The same. It's indeed a bit weird, but I'm also not sure it helps a lot to define distinct status code for all scenarios?

Yes, fine. Clients usually don't expose the HTTP code and message, so no need for overkill at the moment I think.

And what in case of a job that is already in status finished or error?

It starts again from the beginning. A finished, errored or canceled job can be restarted by queueing it again.

I'm not sure. You could add the safeguard against accidentally overwriting results/logs that a finished/errored job first has to be canceled before it can be started again. Then the user has to give an explicit ok that any existing results/logs can be discarded.

This is roughly the current behavior of the VITO backend and I kind of exploit that sometimes when doing interactive experimentation in jupyter, e.g.:

m-mohr commented 2 years ago

You can't cancel a finished job anymore.

DELETE /jobs/:id/results says:

This endpoint only has an effect if the job status is queued or running.

Indeed, it could make more sense to allow deleting results for finished and errored jobs, and cancel a queued job. Then only allow a canceled job to be started again, but that's not spec'ed and is also not really backward-compliant. In that sense, the client should probably handle that differently. You can still handle it on the client-side if a job is finished and you send start again, e.g. asking for confirmation. Probably also something for JS/R/Web Editor.

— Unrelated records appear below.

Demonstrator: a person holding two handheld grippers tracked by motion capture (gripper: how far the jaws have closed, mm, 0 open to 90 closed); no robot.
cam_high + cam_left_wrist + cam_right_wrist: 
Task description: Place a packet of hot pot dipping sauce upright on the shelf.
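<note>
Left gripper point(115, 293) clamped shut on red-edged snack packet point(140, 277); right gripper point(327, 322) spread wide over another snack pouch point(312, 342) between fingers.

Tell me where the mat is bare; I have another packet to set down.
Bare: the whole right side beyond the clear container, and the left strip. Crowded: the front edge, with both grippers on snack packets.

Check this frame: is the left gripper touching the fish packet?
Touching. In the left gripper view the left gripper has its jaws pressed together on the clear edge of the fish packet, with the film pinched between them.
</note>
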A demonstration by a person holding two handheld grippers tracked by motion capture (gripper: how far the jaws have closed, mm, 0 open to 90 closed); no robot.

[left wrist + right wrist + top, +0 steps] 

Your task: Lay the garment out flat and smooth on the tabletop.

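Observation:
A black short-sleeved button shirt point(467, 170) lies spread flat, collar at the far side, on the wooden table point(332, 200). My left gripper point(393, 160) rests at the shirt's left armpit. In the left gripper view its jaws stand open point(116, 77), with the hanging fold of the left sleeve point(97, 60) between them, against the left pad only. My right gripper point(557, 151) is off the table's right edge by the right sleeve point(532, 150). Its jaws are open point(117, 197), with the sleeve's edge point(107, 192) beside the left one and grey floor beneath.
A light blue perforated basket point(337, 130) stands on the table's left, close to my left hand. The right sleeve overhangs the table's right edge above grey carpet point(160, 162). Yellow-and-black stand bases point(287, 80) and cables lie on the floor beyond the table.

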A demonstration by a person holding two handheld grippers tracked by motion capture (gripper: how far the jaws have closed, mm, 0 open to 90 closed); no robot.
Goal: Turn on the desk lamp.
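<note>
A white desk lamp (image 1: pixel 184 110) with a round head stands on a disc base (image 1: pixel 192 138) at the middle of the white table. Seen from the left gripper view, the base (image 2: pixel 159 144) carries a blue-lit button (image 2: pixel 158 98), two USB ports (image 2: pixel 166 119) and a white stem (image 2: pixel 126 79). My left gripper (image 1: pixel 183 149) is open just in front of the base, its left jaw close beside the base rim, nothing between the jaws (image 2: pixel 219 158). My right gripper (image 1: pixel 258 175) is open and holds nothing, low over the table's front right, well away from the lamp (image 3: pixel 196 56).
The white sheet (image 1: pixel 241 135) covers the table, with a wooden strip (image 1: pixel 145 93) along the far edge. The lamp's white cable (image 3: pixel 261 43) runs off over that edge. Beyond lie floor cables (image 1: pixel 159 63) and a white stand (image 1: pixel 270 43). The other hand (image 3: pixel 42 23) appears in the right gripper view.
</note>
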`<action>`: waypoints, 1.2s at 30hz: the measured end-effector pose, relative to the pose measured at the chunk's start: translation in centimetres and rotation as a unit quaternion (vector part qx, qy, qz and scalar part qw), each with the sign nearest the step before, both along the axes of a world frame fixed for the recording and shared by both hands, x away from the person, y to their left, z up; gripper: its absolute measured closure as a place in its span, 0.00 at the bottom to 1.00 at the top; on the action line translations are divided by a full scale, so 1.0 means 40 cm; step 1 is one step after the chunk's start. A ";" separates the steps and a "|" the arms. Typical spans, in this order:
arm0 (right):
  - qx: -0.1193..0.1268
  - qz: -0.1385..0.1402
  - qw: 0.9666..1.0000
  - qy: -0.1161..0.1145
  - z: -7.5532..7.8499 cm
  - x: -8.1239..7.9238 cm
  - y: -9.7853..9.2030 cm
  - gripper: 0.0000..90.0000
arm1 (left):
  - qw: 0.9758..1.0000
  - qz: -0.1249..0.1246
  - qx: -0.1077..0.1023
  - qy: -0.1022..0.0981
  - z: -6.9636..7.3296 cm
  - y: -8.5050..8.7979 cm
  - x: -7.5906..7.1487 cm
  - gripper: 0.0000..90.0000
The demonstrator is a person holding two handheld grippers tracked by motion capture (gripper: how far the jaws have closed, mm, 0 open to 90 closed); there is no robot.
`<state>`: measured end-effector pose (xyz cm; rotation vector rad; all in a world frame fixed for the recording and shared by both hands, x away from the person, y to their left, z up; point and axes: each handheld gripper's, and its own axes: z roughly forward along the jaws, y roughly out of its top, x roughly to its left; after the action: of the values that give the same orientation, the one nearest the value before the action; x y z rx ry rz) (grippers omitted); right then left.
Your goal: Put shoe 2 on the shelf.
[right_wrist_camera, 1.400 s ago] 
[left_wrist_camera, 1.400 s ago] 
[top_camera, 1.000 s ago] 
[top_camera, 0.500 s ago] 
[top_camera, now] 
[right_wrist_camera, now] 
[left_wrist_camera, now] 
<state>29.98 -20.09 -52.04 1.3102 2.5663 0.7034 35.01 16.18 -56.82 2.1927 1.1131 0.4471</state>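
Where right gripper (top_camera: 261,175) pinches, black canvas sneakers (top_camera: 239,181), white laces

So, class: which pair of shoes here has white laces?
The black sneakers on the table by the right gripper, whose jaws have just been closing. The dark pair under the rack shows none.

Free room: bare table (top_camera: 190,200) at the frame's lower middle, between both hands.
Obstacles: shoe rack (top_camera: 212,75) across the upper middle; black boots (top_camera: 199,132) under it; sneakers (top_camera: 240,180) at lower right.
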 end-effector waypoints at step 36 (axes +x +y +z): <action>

m-mohr commented 2 years ago

Some improvements are in PR #444 . The functionality to ask for confirmation for restarting finished batch jobs is posted in several issues across the client landscape.

clausmichele commented 2 years ago

At EURAC we don't allow to restart a job if it has been successfully finished or if it's in the running or queued state. Only if it's the created or error states. We return an informative message telling to create a new job instead.

m-mohr commented 2 years ago

That's also fine, I think. Not 100% compliant, but works :-) I guess you can also restart if it was canceled?